Objective: Homozygous familial hypercholesterolemia is a rare disease usually caused by LDLR (low-density lipoprotein receptor) mutations. Homozygous familial hypercholesterolemia is characterized by markedly elevated LDL-C (low-density lipoprotein cholesterol) levels and an extremely high risk of premature atherosclerotic cardiovascular disease. A phase 2, proof-of-concept study (NCT02265952) demonstrated that evinacumab, a fully human monoclonal antibody to ANGPTL3 (angiopoietin-like 3 protein), reduced LDL-C levels in 9 patients with genotypically confirmed homozygous familial hypercholesterolemia and was well tolerated. The aim of this study was to analyze the effects of evinacumab on LDLR activity in lymphocytes purified from patients in the proof-of-concept study. Approach and Results: LDLR activity was assessed in patient lymphocytes before and after treatment with evinacumab and versus lymphocytes carrying wild-type LDLR, and also in an LDLR-defective Chinese hamster ovary cell line (CHO-ldlA7) transfected with plasmids encoding the LDLR variants. Overall mean peak reduction in LDL-C with evinacumab was -58±18%, occurring between Week 4 and Week 12. Mutations identified in the 9 patients were shown to be pathogenic, with loss of LDLR activity versus wild type. Two of the LDLR variants, p.(Cys681*) and p.(Ala627Profs*38), were class 2 type mutations that are retained in the endoplasmic reticulum. Six variants were class 3 type mutations with impaired LDL-C binding activity: p.(Trp87Gly), occurring in 2 patients, p.(Gln254Pro), p.(Ser177Leu), p.(Gly335Val), and p.(Ser306Leu). Evinacumab had no effect on LDLR activity.

Conclusions: These results suggest that evinacumab is effective for lowering LDL-C in patients with homozygous familial hypercholesterolemia, and the inhibition of ANGPTL3 in humans lowers LDL-C in a mechanism independent of the LDLR.
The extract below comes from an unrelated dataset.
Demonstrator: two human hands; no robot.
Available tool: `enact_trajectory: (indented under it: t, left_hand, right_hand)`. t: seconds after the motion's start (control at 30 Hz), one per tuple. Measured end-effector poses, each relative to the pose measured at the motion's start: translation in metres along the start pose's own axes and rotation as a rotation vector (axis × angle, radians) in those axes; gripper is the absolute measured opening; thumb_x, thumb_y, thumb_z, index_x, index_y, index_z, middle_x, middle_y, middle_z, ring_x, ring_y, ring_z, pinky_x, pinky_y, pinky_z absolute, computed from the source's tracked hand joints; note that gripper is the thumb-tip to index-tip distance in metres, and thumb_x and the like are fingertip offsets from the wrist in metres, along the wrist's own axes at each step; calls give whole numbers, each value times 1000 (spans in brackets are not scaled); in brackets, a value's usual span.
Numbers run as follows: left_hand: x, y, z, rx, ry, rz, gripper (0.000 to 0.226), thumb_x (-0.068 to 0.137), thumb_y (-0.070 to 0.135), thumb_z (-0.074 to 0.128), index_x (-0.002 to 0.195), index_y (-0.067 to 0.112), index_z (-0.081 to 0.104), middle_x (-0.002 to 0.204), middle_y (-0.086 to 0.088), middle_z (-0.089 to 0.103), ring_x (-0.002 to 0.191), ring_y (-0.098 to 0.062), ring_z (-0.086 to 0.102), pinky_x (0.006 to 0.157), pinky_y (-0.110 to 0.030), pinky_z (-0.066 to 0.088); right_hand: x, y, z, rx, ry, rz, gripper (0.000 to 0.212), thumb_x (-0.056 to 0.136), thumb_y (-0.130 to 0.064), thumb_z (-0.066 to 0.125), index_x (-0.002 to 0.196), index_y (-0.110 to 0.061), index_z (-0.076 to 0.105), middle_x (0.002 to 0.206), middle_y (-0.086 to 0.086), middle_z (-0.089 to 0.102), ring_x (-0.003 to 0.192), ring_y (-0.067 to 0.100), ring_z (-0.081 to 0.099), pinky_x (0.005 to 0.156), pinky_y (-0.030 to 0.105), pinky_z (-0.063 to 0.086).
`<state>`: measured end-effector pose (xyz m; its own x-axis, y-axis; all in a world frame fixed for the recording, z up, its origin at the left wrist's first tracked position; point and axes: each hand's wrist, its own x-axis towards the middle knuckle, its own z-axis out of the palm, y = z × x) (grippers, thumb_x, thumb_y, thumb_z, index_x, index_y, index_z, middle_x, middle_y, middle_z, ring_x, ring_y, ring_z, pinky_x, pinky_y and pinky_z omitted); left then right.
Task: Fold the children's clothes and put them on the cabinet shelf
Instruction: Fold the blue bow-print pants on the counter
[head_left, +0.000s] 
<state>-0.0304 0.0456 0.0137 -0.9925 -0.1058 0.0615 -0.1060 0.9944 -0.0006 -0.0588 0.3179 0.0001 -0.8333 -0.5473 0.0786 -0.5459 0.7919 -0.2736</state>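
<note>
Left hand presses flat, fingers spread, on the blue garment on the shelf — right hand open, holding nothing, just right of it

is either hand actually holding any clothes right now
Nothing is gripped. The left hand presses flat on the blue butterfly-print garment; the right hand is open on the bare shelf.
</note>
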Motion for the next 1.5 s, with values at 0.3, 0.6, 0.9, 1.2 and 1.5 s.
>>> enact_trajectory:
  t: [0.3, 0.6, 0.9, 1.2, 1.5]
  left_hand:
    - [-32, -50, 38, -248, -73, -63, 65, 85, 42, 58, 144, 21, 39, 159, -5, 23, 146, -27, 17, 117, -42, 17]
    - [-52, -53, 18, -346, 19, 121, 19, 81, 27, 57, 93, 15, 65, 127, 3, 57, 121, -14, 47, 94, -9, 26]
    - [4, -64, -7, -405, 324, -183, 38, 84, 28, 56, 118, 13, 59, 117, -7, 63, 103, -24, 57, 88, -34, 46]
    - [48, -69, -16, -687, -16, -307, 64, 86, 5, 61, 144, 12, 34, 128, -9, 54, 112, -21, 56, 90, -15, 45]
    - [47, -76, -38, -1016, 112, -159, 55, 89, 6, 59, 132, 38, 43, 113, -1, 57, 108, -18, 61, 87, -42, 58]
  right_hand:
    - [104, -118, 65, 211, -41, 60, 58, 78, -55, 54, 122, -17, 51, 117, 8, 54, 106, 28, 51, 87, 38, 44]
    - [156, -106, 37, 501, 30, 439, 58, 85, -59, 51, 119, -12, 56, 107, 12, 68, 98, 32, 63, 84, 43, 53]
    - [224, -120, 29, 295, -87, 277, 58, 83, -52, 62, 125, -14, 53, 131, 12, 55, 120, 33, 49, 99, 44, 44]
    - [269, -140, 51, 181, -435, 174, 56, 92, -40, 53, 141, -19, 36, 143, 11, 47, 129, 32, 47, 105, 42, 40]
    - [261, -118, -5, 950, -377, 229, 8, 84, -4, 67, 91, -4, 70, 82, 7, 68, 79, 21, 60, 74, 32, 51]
Keywords: hypercholesterolemia; lipoproteins; mutations; proof of concept study; rare disease.

Figures

Figure 1.
Figure 1.
LDLR (low-density lipoprotein receptor) activity in lymphocytes from 9 homozygous familial hypercholesterolemia (HoFH) patients before and after evinacumab treatment. LDLR expression (A); LDL binding (B); and LDL uptake (C). LDLR activity and expression was quantified by flow cytometry as described in the Materials and Methods section. The values represent the mean of 3 independent experiments; error bars represent ±SD. wt=wild-type (non-HoFH) control; c.[191-?_694+?del] and p.(Trp87*)=LDLR defective heterozygous patient controls (see Methods). (1;2) represents the mean±SD of patients 1 and 2 which carry the same LDLR variants; the lymphocytes from these 2 patients were analyzed independently. The sex of the patients 1 to 9 from which the lymphocytes were sourced is indicated in the Table. HoFH indicates homozygous familial hypercholesterolemia; LDL, low-density lipoprotein; and LDLR, low-density lipoprotein receptor. *P<0.001 comparing wt with each variant before and after treatment. No statistical significance was found when after treatment vs before treatment LDLR activity data (expression, binding, and uptake) of each variant was compared.
Figure 2.
Figure 2.
Expression of wild-type LDLR and LDLR variants in Chinese hamster ovary-ldlA7 transfected cells. LDLR (low-density lipoprotein receptor) expression (upper) and GAPDH expression (A and C; lower); LDLR to GAPDH densitometric analysis (B and D). Cells were transfected with the corresponding plasmids carrying the LDLR mutations of interest and immunoblot analysis was performed, as described in Materials and Methods. The relative band intensity of mature LDLR protein expression was calculated as the ratio of 160 kDa LDLR band intensity to that of GAPDH. A representative experiment from 3 independently performed assays is shown in A. Levels of significance were determined by a 2-tailed Student t test, and a CI of >95% (P<0.05) was used to establish statistical significance. No statistically significant differences were found among LDLR expression for variants analyzed in A and B, but differences were significant for variants analyzed in C and D. wt indicates wild-type.
Figure 3.
Figure 3.
LDLR (low-density lipoprotein receptor) activity in Chinese hamster ovary-ldlA7-transfected cells. LDLR expression (A); LDL (low-density lipoprotein) binding (B); and LDL uptake (C). LDLR activity and expression was quantified by flow cytometry, as described in the Materials and Methods section. The values represent the mean of 3 independent experiments; error bars represent ±SD. wt indicates wild-type. *P<0.001 comparing wt with each variant.
Figure 4.
Figure 4.
Class 2 type mutation assignment of variants found in homozygous familial hypercholesterolemia patients. LDLR (low-density lipoprotein receptor) expression and colocalization with calregulin in the endoplasmic reticulum (A); LDL (low-density lipoprotein)-LDLR binding activity (B); and LDL internalization activity (C). Confocal laser scanning microscopy was used to analyze LDLR activity, as described in the Materials and Methods section. wt indicates wild-type.
Figure 5.
Figure 5.
Class 3 type mutation assignment of variants found in homozygous familial hypercholesterolemia patients. LDLR (low-density lipoprotein receptor) expression at cellular membrane (A); LDL (low-density lipoprotein)-LDLR binding activity (B); and LDL internalization activity (C). Confocal laser scanning microscopy was used to analyze LDLR activity, as described in the Materials and Methods section. wt indicates wild-type.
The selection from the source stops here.